[Data shown Boundary: Start]

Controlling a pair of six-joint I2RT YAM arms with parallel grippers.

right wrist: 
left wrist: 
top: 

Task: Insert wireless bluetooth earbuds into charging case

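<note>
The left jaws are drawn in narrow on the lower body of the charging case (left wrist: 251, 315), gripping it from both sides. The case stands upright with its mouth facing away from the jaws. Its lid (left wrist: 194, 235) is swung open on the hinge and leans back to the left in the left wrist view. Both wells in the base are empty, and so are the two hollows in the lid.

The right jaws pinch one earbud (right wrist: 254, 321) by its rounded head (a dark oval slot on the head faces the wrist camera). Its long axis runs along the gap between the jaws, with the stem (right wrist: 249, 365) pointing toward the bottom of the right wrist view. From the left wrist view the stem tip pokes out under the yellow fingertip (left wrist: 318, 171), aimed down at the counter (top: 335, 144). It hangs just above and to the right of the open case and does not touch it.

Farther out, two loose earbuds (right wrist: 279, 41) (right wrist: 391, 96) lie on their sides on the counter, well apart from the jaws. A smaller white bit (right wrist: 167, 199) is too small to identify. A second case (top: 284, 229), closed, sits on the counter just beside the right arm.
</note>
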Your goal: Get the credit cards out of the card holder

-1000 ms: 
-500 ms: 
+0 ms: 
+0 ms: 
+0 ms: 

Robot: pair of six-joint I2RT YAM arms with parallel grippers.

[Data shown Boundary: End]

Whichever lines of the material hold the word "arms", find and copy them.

§ **Written reply**:
Controlling a pair of six-joint I2RT YAM arms with parallel grippers.
Robot: pair of six-joint I2RT YAM arms with parallel grippers.

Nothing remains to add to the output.